顕微鏡イメージングも、強力な1細胞技術の1つです。以前HILLS LIFE DAILYで紹介したように、従来と比べ、はるかに微細な細胞の姿を捉えることができるようになったことで、細胞ごとの内部構造や状況の違いを高速かつ高感度に可視化することが可能になってきました。

さらに、機械学習のようなITの世界を席巻しているテクノロジーが、1細胞を解析する上でも役立っています。

細胞集団の「平均」を扱っていた場合と異なり、1細胞ごとの「個性」や「多様性」に注目する場合、扱うデータがDNA配列データや数値データ、さらには顕微鏡画像データといった多様なものになり、データ量も膨大になります。こうしたデータの中から、細胞の個性につながるわずかな違いを見出していくためには、計算機の力が不可欠です。顕微鏡によって得られた多数の細胞画像の自動解析や、多種多様のデータから未知の関係性を明らかにする際に、機械学習が欠かせない存在になっています。

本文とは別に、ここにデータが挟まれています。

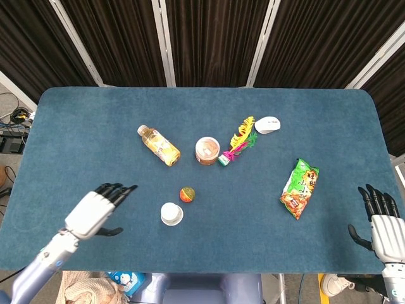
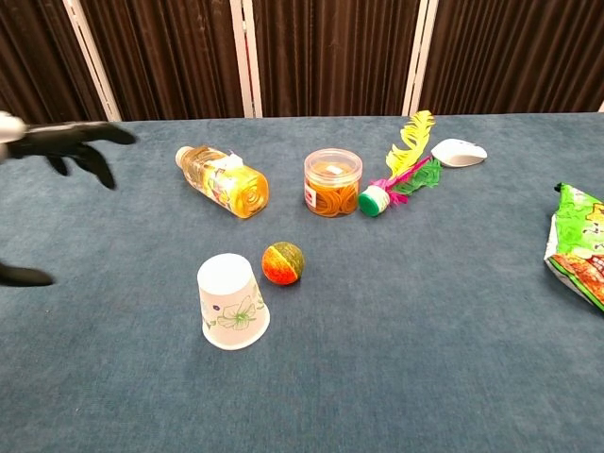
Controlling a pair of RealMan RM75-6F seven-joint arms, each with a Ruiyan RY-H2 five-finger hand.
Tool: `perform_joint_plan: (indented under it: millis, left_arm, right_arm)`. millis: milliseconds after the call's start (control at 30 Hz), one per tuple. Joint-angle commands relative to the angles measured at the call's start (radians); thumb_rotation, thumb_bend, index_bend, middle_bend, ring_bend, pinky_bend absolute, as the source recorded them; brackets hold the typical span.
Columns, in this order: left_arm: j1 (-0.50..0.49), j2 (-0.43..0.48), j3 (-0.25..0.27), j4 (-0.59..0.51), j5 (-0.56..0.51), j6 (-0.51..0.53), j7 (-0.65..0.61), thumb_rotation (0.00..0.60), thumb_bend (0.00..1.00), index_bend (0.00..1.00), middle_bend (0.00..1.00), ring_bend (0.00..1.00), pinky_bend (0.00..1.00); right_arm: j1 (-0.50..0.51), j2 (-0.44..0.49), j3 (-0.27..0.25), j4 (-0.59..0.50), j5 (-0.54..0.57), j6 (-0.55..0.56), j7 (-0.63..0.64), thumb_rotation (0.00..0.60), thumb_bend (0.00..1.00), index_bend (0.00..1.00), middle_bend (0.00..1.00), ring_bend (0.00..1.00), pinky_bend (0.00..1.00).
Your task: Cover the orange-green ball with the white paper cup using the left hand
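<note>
Left hand point(image 1: 96, 211), fingers spread and empty, hovers left of the upside-down paper cup point(image 1: 171, 213); the ball point(image 1: 186, 194) sits just beyond the cup.

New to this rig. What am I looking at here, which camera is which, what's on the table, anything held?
Two robot arms with humanlike hands at a blue table. The head view looks down from above; the chest view looks across from low. The left hand is open beside the white paper cup, which stands mouth down next to the orange-green ball. The right hand sits open at the table's edge. Also there: bottle, jar, feather shuttlecock, mouse, snack bag. Nothing is held.
</note>
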Motion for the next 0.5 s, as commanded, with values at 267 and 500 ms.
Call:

実験解析技術の進歩に加えて、こうしたITテクノロジーも活用していくことで、生物学者たちは1細胞レベルで新たな生命のルールを解き明かそうとしています。がんを含むさまざまな病気の原因を突きとめられる日も、そう遠くないかもしれません。そうした生物学の最新トピックを、いずれまたお届けしたいと思います。

profile

佐々木浩|Hiroshi M. Sasaki
1983年東京都生まれ。生物学者。博士(理学)。主な研究領域は、1分子生物物理学、生化学。東京大学理学部、同大学院理学系研究科にて構造生物学を学び学位を取得。東京大学分子細胞生物学研究所助教を勤めたのち、2015年よりハーバード大学ヴィース研究所博士研究員。現在はDNAナノテクノロジーを利用した新規超解像イメージング法の開発とその生物学応用を目指して、研究に取り組む。また研究の傍ら、サイエンス・ライターとしても活動しており、「THE BIOLOGY BIG BANG!——WIREDの未来生物学講座」「THE RISE OF DNA HACKERS」(ともに『WIRED』日本版掲載)などの記事を手がけている。